Documents

Documents

  • A Document can be a .pdf or a .jpeg file along with some meta information.

Lucidtech delivers services that helps you control and automate the flow of your documents, and a Document is therefore an important concept, and in this introduction you will see how a Document can be created, controlled and used together with Batches, Consents, Predictions, and Models.

Creating a Document

The simplest way to create a Document is to use the CLI and use the path of the PDF or JPEG that you would like to upload.

>> las documents create path/to/my/document.pdf
{
"documentId": "las:document:84ed1bb2d2634072bd3134274ed56ebe",
"contentType": "application/pdf"
}

Use this documentlId along with a modelId to make a prediction on the document. See predictions for more details.

Batches and Consents

Now let's say you have several documents that you want to group together with a purpose of constructing a dataset for training a model. This is where Batches enter the picture

>> las batches create --name train --description "documents for training a new model"
{
"batchId": "las:batch:84ed1bb2d2634072bd3134274ed56ebe",
"name": "train",
"description": "documents for training a new model"
}
#### A document can now be created with a belonging `batchId`.
>> las documents create path/to/my/document.pdf --batch-id las:batch:84ed1bb2d2634072bd3134274ed56ebe
{
"documentId": "las:document:0e62b572139b43179076323bc35b220e",
"contentType": "application/pdf",
"batchId": "las:batch:84ed1bb2d2634072bd3134274ed56ebe"
}

The exact same can be done for Consents, but the purpose is to separate customers data rather that grouping them together for a training purposes.
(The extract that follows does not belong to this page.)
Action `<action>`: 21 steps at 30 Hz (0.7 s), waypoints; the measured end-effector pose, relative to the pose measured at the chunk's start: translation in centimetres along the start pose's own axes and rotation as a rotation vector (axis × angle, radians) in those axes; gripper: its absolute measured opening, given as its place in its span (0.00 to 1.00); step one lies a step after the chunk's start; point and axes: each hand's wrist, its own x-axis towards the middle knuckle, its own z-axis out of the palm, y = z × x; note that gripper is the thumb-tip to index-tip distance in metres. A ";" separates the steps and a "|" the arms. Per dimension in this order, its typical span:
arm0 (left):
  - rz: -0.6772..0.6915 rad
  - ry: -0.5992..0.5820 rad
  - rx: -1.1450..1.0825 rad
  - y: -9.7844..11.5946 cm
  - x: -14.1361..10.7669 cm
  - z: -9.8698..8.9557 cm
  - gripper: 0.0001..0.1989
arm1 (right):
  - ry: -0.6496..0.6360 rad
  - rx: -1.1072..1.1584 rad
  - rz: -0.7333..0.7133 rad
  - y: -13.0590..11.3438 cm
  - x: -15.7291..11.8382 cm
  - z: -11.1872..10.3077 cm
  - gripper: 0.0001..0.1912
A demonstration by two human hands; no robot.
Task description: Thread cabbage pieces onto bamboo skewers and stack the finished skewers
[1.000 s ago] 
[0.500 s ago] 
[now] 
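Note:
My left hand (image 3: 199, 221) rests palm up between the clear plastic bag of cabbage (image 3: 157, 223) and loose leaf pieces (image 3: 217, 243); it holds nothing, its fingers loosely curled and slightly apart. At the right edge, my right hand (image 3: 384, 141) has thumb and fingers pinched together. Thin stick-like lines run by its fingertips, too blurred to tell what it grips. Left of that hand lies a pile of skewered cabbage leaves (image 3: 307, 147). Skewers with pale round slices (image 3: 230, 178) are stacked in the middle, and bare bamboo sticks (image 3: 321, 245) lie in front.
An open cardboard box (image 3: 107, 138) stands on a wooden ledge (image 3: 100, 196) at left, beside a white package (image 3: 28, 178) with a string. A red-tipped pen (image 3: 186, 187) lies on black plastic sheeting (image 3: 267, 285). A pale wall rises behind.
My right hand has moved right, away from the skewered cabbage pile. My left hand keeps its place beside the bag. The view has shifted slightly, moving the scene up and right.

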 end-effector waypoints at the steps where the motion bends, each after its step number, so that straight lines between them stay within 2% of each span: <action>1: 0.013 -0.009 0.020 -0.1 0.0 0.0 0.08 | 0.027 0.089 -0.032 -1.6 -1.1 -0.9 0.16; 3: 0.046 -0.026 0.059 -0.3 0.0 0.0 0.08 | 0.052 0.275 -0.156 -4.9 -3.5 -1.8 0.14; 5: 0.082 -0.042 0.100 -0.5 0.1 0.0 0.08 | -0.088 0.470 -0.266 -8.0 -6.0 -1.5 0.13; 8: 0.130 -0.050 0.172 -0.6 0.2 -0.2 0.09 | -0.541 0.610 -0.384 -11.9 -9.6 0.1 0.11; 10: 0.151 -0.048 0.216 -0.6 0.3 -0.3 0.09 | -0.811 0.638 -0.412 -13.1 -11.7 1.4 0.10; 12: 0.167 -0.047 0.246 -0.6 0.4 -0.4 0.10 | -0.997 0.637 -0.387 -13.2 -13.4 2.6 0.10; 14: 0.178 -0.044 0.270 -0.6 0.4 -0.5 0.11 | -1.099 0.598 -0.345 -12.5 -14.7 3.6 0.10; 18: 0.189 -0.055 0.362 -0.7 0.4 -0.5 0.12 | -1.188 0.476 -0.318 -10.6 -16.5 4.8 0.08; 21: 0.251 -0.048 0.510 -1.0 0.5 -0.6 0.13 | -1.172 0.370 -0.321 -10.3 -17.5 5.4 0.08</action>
For more information on batches and consents see the page on batches and consents.

Attaching Ground Truth to a document

In order to train or evaluate a model we need a ground truth along with each document. See our tutorial on data training for more details.

The ground truth of a document can be provided as additional info when we create it, or it can be appended afterwards. Either way the syntax is pretty much the same:

>> las documents create path/to/document.pdf --fields amount=100.00 due_date='2021-05-20'
>> las documents update <document-id> --fields amount=100.00 due_date='2021-05-20'

By providing this information we are able to train our models by comparing our predictions to the ground truth.